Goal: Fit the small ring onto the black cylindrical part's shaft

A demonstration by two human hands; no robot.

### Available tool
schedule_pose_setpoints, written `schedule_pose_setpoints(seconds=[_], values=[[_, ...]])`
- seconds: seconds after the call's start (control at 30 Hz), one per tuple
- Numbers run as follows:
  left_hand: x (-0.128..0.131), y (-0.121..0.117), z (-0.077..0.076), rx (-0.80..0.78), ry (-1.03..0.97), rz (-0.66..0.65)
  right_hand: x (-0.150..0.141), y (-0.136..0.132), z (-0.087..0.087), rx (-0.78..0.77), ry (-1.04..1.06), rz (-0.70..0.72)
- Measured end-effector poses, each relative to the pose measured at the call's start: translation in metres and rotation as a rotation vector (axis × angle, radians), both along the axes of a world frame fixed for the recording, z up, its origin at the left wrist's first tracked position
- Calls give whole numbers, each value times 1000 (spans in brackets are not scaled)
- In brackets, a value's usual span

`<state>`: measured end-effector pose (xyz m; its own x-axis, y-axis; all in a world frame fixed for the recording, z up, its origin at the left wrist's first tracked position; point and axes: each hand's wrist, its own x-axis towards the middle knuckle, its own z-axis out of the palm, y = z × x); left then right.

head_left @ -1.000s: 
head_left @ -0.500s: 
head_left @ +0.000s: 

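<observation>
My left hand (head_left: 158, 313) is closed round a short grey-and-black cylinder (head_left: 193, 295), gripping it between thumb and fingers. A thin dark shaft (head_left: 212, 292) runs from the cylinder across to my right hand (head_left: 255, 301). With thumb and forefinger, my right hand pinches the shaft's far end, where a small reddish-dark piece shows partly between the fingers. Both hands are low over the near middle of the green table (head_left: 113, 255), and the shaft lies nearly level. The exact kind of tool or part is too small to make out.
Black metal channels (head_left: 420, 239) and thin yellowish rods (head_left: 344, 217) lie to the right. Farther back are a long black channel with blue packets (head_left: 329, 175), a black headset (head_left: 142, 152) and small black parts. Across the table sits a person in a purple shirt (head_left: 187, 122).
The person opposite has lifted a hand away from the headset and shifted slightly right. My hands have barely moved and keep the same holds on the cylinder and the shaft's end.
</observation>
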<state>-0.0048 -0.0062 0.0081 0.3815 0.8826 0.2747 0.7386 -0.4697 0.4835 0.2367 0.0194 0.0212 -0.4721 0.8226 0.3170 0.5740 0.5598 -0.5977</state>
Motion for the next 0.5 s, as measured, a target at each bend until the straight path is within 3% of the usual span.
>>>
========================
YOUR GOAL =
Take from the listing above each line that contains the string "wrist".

OUTPUT FOR THIS EXERCISE =
- Measured end-effector poses, each relative to the pose measured at the call's start: translation in metres and rotation as a rotation vector (axis × angle, radians), both along the axes of a world frame fixed for the recording, z up, its origin at the left wrist's first tracked position
`<state>`: measured end-effector pose (xyz m; its own x-axis, y-axis; all in a world frame fixed for the recording, z up, its origin at the left wrist's first tracked position; point and axes: each hand's wrist, its own x-axis towards the middle knuckle, its own z-axis out of the palm, y = z × x); left then right.

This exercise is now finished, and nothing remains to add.